Histoire - Mémoire

[Genève] 1977 Grève des loyers et syndicats proprios

En 1977, un vent de révolte souffle chez certains locataires genevois. Face à la hausse continue de leurs loyers, ils se mettent en grève contre leurs propriétaires. Seul hic, les propriétaires en question sont des syndicats qui font fructifier leur patrimoine.
Un article publié par Esquive en juin 2013 dans le numéro 100.

Genève |

De mars à octobre 1977, plusieurs centaines de locataires des « grands ensembles » des Avanchets, du Lignon et d’Onex entament une grève des loyers. Cette décision, prise en assemblée, représente le moment de radicalisation d’une lutte débutée entre 1975 et 1976. Elle s’opposait à une énième hausse des loyers (la dixième en douze ans à Onex) et, dans le cas des Avanchets dont le chantier vient d’être achevé, pratiquement consécutive à l’emménagement des locataires. Cette lutte a conduit les habitants à fonder des associations, qui se heurtent au mur que leur opposent les propriétaires, et à l’échec des démarches juridiques. Resté presque méconnu, ce conflit a pris une forme inattendue et inédite en Suisse. Les habitants se sont retrouvés seuls face aux propriétaires et aux poursuites pour dettes qu’ils engagent, et à l’État et sa police (durant l’été 1977, les huissiers qui avaient jusqu’ici pu être repoussés forcent les serrures pour inventorier les valeurs saisissables).

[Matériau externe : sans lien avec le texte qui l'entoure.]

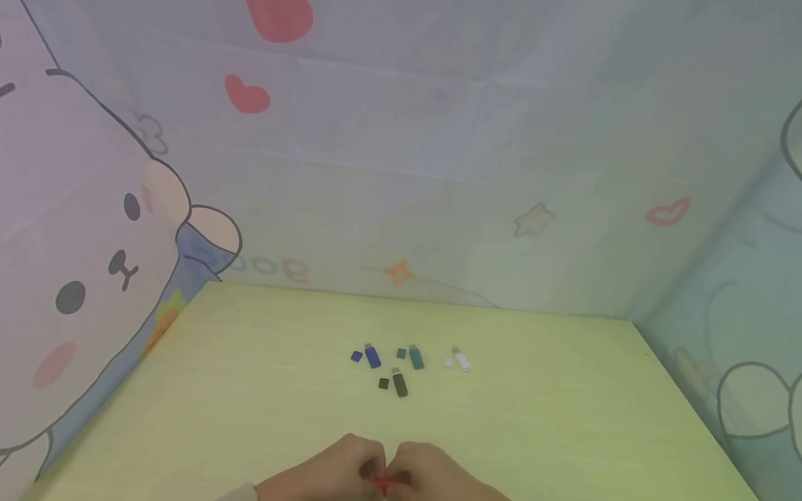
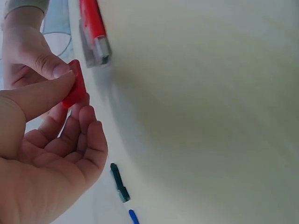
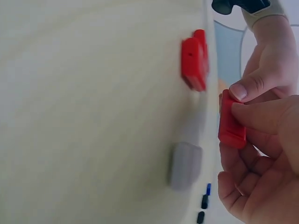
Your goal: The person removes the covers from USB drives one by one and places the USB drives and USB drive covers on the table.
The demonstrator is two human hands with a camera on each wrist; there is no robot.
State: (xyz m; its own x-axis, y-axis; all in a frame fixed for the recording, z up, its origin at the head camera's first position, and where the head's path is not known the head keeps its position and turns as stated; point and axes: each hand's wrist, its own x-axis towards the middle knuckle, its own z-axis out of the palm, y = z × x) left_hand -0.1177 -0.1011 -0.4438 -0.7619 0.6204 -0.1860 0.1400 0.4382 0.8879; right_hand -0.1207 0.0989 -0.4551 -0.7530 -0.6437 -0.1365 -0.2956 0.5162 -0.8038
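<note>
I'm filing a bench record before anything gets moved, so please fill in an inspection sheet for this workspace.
Surface: pale yellow table.
Job's things: red piece held off the table; red drive lying near the hands, metal plug exposed; grey piece blurred, unclear; farther off, blue drive, teal drive, white drive and black drive, each with a small matching cap-like piece beside it.
Clutter: nothing seen.
Grippers: left hand and right hand both pinch the red piece.
Cables: nothing seen.
Surroundings: backdrop printed with hearts and cartoon animals.
</note>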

Les syndicats, copropriétaires d’une partie des appartements avec les associations patronales, participent à la répression tandis que les fractions radicales de la gauche institutionnelle semblent presque toutes se tenir en retrait du conflit. Comment expliquer la sourde oreille des syndicats-propriétaires aux revendications des habitants et l’hostilité de l’institution officielle de protection des locataires, le Rassemblement pour une politique moncul-sociale du logement (RPSL) entraînant le refus de l’ASLOCA, son organe juridique, de défendre les grévistes ? D’une part, la participation des syndicats socialistes à la cogestion des immeubles s’inscrit dans une sorte de « paix sociale du logement ». La gauche et les syndicats, à partir des années 1970, décident de valoriser les caisses de pensions par la construction de logements subventionnés, notamment au travers de la fondation Arc-en-ciel. Cette grande entreprise de planification urbaine ne peut pas s’embarrasser des luttes autonomes de ceux qui sont pourtant les premiers concernés. S’ils n’arrivent pas à comprendre la logique qui anime les institutions officielles de la gestion urbaine, c’est qu’ils sont « manipulés par des gauchistes », accuse le RPSL. D’autre part, on assiste durant les mêmes années à la mise en place d’un cadre législatif améliorant la protection des locataires. Le conflit est donc jugé « inopportun » alors qu’au même moment l’initiative du RPSL est discutée au Grand-Conseil. Au soutien de l’action collective, le RPSL préférait déjà la défense juridique individuelle assurée par l’ASLOCA, contribuant du même coup à la dépolitisation de la question de l’habitat. Les habitants grévistes se sont heurtés à une politique du logement d’où sont nécessairement exclus les premiers concernés.

Les maisons à ceux qui les habitent espérons-nous encore. Cette
histoire, loin d’avoir été entièrement contée, nous montre au moins qui sont nos ennemis.